| Instructions for the task |
In the data that follows, count the lines in which the word "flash" occurs, and report that figure alone.

| Dataset entries |
◆ ◆ ◆ ◆ ◆

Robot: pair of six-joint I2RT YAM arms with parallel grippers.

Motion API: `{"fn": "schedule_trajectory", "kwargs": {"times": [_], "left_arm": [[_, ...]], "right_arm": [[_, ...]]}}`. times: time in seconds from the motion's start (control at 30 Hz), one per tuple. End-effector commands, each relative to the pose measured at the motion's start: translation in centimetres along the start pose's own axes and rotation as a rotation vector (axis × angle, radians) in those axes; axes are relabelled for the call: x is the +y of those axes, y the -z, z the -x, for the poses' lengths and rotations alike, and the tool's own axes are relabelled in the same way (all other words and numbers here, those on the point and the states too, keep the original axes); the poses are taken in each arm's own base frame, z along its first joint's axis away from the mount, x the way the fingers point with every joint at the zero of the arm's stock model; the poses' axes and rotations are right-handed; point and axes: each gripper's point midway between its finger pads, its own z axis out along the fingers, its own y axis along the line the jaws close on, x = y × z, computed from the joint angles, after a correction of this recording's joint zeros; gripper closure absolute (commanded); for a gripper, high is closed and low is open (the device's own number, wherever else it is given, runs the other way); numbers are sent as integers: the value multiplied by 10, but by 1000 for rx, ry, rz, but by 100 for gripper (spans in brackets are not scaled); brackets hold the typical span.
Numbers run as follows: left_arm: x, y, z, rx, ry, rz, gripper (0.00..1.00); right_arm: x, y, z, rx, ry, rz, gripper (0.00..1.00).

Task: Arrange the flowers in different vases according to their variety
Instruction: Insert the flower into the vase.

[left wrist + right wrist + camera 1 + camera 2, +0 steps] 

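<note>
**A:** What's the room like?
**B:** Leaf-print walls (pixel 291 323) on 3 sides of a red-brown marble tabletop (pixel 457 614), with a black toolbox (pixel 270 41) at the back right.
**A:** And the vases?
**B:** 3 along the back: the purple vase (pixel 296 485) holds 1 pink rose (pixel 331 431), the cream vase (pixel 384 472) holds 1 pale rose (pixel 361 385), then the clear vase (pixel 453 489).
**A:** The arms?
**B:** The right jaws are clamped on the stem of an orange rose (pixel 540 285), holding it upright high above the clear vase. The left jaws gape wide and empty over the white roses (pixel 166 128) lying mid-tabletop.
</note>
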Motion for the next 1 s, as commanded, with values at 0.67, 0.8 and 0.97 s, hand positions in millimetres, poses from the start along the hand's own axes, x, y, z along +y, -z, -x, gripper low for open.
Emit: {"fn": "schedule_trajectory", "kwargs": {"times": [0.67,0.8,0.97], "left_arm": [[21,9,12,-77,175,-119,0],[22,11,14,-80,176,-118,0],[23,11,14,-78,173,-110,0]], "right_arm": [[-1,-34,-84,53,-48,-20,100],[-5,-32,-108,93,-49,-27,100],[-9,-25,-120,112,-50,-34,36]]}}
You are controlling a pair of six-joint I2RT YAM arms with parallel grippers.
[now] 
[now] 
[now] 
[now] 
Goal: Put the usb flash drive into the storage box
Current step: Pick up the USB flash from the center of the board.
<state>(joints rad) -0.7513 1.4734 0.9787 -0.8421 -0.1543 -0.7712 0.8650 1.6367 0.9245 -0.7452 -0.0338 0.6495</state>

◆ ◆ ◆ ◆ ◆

| Answer space |
2